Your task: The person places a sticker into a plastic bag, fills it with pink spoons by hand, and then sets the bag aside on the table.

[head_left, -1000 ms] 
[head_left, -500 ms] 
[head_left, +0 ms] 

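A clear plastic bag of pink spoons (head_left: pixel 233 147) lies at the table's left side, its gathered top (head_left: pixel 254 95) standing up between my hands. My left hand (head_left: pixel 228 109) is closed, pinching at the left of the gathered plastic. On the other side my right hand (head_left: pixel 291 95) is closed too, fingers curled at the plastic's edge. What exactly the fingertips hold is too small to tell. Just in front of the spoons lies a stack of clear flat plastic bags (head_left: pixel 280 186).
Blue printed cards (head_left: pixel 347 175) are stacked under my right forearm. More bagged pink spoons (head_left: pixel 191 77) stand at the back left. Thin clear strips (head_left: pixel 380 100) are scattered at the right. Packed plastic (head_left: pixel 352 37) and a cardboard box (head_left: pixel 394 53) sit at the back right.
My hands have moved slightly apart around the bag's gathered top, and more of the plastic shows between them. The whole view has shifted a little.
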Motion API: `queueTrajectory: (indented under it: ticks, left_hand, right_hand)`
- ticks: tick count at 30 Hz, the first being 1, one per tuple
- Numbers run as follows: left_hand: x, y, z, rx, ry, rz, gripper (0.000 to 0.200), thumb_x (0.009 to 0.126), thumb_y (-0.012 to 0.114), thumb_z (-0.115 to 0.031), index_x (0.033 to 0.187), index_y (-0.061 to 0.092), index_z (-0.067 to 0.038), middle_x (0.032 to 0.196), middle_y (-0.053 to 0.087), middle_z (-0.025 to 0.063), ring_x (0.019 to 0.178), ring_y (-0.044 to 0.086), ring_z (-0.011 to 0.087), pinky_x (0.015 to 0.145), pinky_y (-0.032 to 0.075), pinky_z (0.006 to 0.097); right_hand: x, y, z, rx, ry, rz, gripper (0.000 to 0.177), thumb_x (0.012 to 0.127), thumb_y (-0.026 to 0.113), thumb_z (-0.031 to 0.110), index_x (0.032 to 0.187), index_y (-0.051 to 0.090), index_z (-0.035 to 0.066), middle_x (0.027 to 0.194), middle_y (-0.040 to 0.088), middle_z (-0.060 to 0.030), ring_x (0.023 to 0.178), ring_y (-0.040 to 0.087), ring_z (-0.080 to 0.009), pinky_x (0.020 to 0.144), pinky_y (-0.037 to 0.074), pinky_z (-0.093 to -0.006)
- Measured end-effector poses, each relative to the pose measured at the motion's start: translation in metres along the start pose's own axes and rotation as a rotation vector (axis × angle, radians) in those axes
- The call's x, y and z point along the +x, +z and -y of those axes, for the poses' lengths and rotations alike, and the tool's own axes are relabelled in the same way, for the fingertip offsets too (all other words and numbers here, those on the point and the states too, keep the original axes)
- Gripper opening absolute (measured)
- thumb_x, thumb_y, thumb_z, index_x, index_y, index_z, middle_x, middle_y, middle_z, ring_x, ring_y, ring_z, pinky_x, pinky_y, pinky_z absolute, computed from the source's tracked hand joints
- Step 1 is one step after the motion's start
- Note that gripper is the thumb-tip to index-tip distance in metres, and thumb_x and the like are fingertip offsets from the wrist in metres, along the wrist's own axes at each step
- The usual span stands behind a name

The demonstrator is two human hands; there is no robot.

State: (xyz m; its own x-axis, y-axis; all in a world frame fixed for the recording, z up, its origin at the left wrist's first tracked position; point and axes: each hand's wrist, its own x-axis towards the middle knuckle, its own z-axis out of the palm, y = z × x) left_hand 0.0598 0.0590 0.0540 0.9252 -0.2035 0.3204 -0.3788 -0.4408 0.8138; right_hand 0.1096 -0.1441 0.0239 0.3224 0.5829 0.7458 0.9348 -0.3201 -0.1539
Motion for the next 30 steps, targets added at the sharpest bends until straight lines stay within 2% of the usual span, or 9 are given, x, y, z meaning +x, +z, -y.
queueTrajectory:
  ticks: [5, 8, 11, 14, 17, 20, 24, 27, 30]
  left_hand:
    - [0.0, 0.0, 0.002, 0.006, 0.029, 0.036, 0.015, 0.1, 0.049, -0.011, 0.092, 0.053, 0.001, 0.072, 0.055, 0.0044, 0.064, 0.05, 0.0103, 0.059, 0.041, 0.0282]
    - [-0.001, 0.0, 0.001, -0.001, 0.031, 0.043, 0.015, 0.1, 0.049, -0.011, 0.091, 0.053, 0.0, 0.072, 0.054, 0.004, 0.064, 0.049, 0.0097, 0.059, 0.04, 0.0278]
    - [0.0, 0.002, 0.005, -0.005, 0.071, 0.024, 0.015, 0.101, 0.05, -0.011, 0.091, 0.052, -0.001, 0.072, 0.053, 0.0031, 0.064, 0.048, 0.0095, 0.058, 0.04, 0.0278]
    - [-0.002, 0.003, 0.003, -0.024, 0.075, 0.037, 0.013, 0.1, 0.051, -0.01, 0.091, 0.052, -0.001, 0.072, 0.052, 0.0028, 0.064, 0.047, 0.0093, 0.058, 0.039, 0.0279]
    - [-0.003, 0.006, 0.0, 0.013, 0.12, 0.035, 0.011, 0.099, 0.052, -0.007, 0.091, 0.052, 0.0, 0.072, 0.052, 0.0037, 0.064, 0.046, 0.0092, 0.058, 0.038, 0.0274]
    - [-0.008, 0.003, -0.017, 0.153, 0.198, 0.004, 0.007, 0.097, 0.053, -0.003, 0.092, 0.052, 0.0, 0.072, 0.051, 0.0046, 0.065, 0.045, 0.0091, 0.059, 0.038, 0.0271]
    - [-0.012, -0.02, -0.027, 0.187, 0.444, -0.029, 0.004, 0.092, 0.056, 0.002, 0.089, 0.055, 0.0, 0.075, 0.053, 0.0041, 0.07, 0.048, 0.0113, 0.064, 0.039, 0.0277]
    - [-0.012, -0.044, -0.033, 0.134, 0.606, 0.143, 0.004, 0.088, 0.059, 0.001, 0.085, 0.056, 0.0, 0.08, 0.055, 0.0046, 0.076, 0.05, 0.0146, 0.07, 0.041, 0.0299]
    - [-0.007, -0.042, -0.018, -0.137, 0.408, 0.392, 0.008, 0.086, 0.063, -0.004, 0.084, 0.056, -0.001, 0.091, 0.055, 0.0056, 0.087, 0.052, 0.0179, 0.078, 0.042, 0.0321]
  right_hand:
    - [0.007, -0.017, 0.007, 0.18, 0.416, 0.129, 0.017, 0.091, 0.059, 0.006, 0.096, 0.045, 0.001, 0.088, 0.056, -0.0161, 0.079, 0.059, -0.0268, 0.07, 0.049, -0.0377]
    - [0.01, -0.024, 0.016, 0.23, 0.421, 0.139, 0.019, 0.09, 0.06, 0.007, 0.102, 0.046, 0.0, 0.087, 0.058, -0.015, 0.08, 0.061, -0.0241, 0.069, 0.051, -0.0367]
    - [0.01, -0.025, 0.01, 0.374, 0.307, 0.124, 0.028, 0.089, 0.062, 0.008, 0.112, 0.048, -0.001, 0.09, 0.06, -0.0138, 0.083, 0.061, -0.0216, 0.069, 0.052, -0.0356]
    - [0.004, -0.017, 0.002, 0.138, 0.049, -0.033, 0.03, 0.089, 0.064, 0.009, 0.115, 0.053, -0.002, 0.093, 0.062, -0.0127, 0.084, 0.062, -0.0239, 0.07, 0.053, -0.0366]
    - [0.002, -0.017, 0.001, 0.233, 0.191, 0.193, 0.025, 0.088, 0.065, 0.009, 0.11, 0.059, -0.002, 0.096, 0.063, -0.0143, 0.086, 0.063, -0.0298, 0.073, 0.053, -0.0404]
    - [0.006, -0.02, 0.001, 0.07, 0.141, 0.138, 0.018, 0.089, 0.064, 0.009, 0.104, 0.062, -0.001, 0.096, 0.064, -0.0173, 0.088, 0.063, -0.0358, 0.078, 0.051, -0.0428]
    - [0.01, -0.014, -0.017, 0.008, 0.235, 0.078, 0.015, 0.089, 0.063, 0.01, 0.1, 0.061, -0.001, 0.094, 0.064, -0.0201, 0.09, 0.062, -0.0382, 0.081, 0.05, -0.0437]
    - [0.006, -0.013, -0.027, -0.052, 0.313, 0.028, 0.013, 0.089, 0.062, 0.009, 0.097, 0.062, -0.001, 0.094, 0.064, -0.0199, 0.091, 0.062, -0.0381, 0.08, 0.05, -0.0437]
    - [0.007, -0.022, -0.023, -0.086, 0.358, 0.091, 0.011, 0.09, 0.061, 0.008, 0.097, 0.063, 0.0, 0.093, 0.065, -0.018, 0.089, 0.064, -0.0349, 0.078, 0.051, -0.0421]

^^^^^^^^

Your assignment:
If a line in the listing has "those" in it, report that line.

Answer space:
- Measured end-effector poses, each relative to the pose measured at the motion's start: translation in metres along the start pose's own axes and rotation as a rotation vector (axis × angle, radians) in those axes
- The call's x, y and z point along the +x, +z and -y of those axes, for the poses' lengths and rotations alike, and the tool's own axes are relabelled in the same way, for the fingertip offsets too (all other words and numbers here, those on the point and the states too, keep the original axes)

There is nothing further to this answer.